De eso no retiro una palabra. En la Cristiada entreveo al pueblo que pudo ser éste, con raíces, tronco y magnífico follaje. Pueblo del cual nos queda el follaje apenas, sujeto al viento que sopla en invernaderos de primavera mentirosa. De la Cristiada podrán contarse cuantas atrocidades se quiera, pero fue raíz, como raíz fue mi madre en los días del furor anticatólico. Al celebrar misa en su pobre casa, exponiéndose a perderla por confiscación, votaba contra la tiranía cerril de Plutarco Elías Calles. Doña María me enseñó a vivir con dignidad de hombre, no con instrumentalidad de cosa. Si alguna vez he capitulado, mis debilidades sólo prueban que el hijo no resultó de la pasta materna; querría haber sido como ella, con su entereza y su fe, próspera raíz en la buena tierra.”• (Intravagario,1985, p.30). Al hablar de la Cristiada, no puedo omitir el inspirador recuerdo de una experiencia de hace nueve años, cuando un entrañable amigo, con bien ganada fama de anticlerical, que no de ateo ni antirreligioso, platicaba conmigo sobre el tema. Vi llorar a mi amigo, cuando se había enterado de mi admiración por los cristeros.

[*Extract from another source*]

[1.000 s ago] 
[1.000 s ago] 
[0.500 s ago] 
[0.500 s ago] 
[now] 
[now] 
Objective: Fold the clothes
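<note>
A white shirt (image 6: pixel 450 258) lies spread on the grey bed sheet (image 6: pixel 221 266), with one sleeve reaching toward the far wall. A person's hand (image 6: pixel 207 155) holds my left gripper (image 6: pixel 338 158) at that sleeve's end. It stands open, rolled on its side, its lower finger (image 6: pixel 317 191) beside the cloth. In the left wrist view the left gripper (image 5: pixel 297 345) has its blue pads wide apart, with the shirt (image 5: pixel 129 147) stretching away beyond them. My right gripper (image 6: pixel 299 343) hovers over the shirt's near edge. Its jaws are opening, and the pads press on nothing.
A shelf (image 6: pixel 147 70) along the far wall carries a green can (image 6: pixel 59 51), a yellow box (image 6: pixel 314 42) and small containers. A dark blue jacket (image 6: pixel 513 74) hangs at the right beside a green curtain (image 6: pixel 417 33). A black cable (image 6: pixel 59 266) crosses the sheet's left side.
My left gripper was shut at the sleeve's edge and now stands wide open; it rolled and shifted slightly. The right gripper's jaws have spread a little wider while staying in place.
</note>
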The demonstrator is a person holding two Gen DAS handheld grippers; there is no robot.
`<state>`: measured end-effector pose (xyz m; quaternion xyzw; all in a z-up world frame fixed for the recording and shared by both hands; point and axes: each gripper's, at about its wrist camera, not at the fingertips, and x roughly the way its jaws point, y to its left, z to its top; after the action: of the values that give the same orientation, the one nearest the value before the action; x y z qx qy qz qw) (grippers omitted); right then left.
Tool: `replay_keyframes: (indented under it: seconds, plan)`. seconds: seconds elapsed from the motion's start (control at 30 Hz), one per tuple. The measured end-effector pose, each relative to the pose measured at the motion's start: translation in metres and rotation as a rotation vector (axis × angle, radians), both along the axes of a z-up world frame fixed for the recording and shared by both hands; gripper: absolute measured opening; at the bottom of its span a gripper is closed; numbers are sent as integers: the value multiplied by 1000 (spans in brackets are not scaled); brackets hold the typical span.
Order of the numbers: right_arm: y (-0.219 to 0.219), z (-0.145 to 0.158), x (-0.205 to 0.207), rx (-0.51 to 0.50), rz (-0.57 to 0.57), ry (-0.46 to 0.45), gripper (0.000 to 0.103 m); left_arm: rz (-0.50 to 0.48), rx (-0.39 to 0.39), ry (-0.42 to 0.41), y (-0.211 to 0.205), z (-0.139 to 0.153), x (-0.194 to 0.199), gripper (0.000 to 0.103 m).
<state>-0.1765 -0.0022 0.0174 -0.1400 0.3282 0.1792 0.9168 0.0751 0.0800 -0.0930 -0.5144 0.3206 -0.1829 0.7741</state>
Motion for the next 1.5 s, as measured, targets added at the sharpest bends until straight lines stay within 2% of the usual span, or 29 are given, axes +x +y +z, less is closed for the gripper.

Mi amigo es hijo de un militar de esos años: recordaba, con enorme cariño y pena, a su padre que había sufrido por las balas cristeras. “Guillermo –le dije– nos tocó sobrevivir a la experiencia de esos tiempos, pero en bandos opuestos”. El mismo hecho hizo que los niños que nacimos poco después, recibiéramos sentimientos contrarios. No hay duda de que los humanos vamos haciendo y padeciendo la historia con la convicción personal de que estamos en el camino recto, camino con veredas encontradas y diversas. Es una manifestación más de lo que Kundera llamó “la insoportable levedad del ser”: la ininteligible fragilidad y relatividad de nuestros actos y convicciones; una expresión muy elocuente de la visión que tenía Pascal de la existencia frágil y maravillosa de la existencia humana: “el hombre es un carrizo pensante”; capaz de elevarse a lo más alto por el pensamiento, pero tremendamente frágil y contingente. Cada día que vivo me convenzo más de que el único absoluto es el amor de Dios, todo lo demás, todo, absolutamente todo, es relativo. Los humanos somos incapaces de meternos en el corazón de los cristeros y de los federales y dictaminar sobre el mérito o demérito de cada quien. Pero, en mi limitado y frágil pensar, comparto las palabras de Fuentes Mares: en la búsqueda del bien que todos

vivimos, me coloco del lado de los cristeros y de su lucha por la libertad de pensar y de expresar los propios sentimientos y convicciones.